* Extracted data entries
┌──

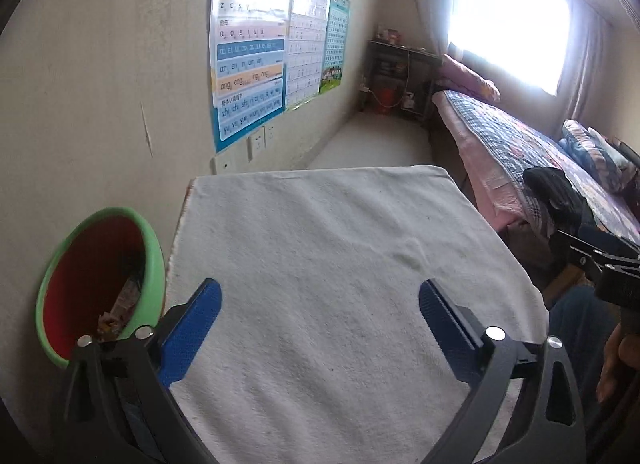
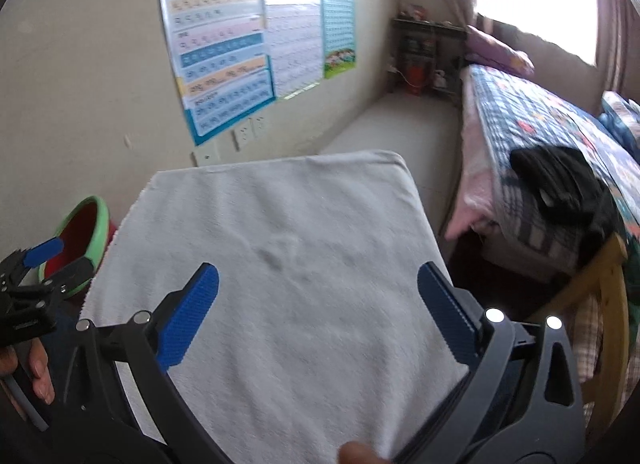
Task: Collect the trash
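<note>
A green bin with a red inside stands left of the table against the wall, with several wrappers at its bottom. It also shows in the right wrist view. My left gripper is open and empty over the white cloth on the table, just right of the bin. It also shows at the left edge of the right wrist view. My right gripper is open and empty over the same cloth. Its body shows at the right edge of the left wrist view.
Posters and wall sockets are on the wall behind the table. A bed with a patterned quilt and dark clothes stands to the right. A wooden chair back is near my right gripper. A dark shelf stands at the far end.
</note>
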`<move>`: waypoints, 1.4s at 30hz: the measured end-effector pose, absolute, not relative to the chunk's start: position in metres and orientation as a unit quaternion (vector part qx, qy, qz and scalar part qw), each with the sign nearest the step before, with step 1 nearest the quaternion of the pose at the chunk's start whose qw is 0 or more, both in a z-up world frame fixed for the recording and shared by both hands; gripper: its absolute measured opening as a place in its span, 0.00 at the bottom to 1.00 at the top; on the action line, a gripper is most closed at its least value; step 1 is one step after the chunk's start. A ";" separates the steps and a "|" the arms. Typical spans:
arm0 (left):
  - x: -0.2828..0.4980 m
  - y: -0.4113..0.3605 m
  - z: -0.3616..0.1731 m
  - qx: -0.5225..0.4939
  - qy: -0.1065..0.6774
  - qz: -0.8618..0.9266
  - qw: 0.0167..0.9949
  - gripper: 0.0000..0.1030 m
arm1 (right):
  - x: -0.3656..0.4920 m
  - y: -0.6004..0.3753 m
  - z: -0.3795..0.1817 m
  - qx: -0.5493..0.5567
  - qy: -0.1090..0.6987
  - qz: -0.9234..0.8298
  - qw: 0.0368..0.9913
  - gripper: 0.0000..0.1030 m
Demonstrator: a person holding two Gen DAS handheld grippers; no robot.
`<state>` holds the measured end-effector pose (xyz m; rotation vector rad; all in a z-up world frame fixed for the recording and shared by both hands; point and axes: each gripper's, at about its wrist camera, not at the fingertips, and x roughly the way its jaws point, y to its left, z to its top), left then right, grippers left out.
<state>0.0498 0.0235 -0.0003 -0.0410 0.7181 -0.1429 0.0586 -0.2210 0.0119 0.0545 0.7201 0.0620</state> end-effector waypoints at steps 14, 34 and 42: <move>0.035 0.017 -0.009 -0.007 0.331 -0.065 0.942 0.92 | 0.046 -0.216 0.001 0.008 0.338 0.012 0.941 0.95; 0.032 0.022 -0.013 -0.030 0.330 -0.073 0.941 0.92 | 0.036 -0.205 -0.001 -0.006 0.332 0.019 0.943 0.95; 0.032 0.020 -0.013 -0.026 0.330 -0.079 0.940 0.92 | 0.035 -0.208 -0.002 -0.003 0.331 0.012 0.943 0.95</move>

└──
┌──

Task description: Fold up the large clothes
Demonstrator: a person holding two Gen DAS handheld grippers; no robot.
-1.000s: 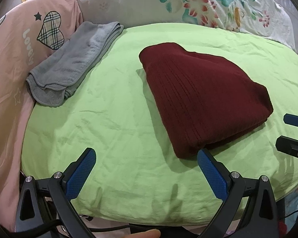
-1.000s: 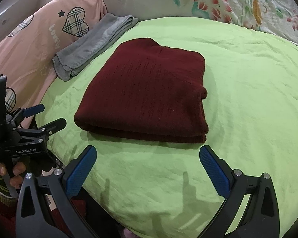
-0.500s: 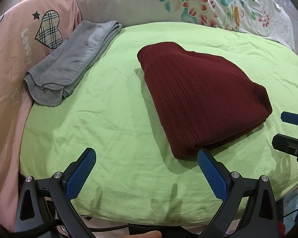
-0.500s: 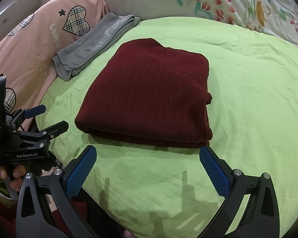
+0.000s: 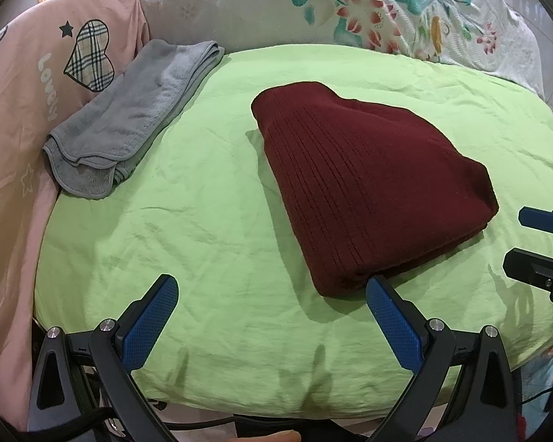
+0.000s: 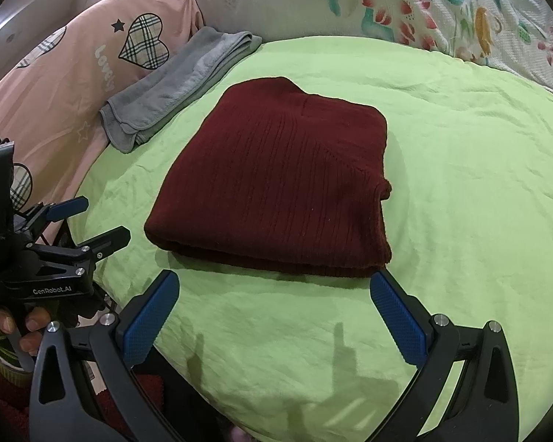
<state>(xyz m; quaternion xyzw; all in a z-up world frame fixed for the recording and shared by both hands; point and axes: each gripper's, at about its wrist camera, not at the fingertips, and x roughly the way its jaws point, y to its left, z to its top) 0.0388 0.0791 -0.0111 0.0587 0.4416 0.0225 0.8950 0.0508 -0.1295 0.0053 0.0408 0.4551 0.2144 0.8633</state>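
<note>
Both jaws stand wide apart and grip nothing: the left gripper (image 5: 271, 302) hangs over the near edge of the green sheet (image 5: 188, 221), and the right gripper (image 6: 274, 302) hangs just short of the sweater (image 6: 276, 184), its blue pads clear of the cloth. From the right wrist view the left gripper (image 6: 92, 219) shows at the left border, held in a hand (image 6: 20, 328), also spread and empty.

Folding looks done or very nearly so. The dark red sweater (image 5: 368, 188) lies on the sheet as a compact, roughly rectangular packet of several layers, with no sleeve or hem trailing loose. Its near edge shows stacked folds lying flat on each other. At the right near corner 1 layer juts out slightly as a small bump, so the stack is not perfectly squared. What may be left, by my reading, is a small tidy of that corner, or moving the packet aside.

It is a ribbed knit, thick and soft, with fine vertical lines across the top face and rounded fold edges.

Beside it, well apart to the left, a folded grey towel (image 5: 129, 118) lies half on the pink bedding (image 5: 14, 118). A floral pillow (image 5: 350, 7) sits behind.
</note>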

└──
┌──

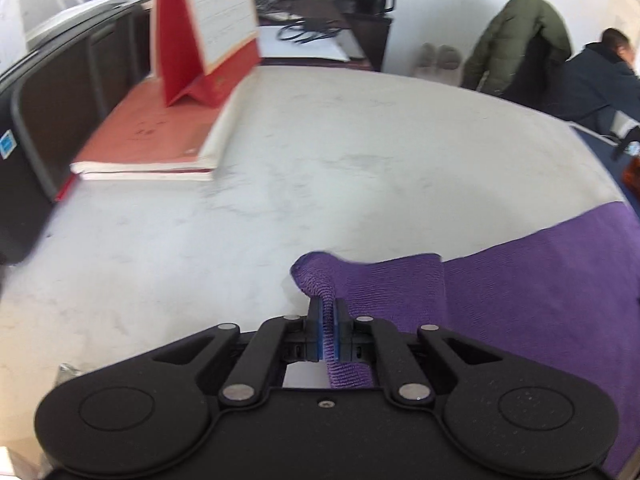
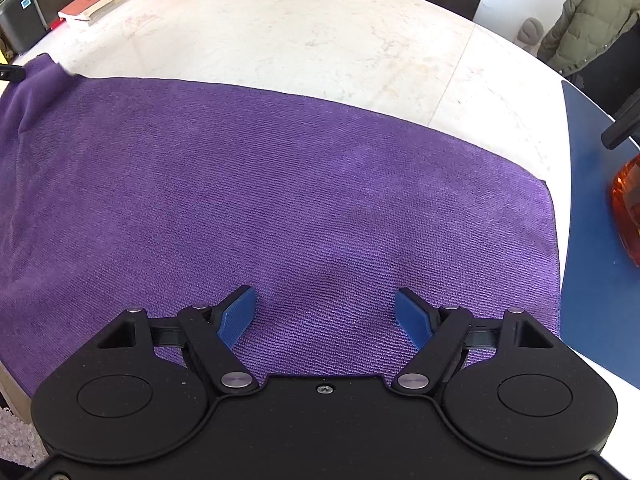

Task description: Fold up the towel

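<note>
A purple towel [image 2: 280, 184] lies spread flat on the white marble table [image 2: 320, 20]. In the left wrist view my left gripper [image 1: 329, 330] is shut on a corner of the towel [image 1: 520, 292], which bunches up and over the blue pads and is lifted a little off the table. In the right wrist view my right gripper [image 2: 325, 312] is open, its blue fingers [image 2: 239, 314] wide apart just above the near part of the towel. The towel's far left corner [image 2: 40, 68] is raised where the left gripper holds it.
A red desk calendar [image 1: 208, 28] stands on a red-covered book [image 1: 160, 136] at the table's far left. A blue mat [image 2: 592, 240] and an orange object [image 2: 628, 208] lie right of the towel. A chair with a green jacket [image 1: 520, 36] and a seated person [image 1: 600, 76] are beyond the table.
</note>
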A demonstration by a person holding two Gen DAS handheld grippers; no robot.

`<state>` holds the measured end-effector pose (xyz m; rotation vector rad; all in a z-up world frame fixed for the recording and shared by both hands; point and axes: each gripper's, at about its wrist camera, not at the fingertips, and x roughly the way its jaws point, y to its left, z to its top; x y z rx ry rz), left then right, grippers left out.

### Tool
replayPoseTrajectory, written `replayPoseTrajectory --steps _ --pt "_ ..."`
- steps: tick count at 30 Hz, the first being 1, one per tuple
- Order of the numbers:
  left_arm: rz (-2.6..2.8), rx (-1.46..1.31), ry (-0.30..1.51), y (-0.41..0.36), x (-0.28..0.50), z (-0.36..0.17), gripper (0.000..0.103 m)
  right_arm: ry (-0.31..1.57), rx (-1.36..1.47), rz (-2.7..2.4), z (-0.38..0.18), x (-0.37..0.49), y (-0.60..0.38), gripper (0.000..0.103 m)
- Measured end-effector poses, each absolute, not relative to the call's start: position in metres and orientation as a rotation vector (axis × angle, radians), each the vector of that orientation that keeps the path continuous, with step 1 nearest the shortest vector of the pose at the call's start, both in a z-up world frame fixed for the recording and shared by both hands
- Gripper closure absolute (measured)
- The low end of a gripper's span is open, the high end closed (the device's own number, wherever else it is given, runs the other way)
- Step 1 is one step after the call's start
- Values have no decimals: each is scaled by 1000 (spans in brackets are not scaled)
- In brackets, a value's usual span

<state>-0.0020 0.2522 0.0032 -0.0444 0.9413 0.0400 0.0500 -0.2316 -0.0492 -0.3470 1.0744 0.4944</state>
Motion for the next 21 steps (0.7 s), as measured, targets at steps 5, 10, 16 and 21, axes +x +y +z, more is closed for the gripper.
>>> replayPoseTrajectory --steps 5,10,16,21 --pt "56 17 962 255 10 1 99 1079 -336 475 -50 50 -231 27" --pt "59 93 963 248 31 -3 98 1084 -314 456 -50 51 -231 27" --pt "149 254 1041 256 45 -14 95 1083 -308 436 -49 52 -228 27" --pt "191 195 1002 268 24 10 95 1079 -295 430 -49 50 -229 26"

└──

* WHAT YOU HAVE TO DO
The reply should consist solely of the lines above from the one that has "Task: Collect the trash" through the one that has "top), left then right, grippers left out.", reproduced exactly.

* TASK RESPONSE
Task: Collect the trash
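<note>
A green bin with a red inside stands left of the table against the wall, with several wrappers at its bottom. It also shows in the right wrist view. My left gripper is open and empty over the white cloth on the table, just right of the bin. It also shows at the left edge of the right wrist view. My right gripper is open and empty over the same cloth. Its body shows at the right edge of the left wrist view.
Posters and wall sockets are on the wall behind the table. A bed with a patterned quilt and dark clothes stands to the right. A wooden chair back is near my right gripper. A dark shelf stands at the far end.
</note>
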`<move>`: waypoints, 1.4s at 30hz: the measured end-effector pose, absolute, not relative to the chunk's start: position in metres and orientation as a unit quaternion (vector part qx, qy, qz and scalar part qw), each with the sign nearest the step before, with step 1 nearest the quaternion of the pose at the chunk's start whose qw is 0 or more, both in a z-up world frame fixed for the recording and shared by both hands; gripper: its absolute measured opening as a place in its span, 0.00 at the bottom to 1.00 at the top; on the action line, a gripper is most closed at its least value; step 1 is one step after the chunk's start. A ";" separates the steps and a "|" the arms. Typical spans:
arm0 (left):
  - x: -0.2828..0.4980 m
  - y: -0.4113..0.3605 m
  - z: -0.3616..0.1731 m
  - qx: -0.5225..0.4939
  - qy: -0.1065..0.6774
  - qz: -0.8618..0.9266
  - qw: 0.0167..0.9949
  - gripper: 0.0000..0.1030 m
arm1 (right):
  - x: -0.3656..0.4920 m
  - y: -0.6004..0.3753 m
  - z: -0.3795..0.1817 m
  - qx: -0.5493..0.5567
  - qy: -0.1090..0.6987
  - qz: -0.9234..0.8298
  - qw: 0.0368..0.9913
  - gripper: 0.0000..0.1030 m
Demonstrator: a person holding two Gen DAS handheld grippers; no robot.
`<state>` holds the measured end-effector pose (xyz m; rotation vector rad; all in a z-up world frame fixed for the recording and shared by both hands; point and axes: each gripper's, at about its wrist camera, not at the fingertips, and x roughly the way its jaws point, y to its left, z to its top), left then right, grippers left out.

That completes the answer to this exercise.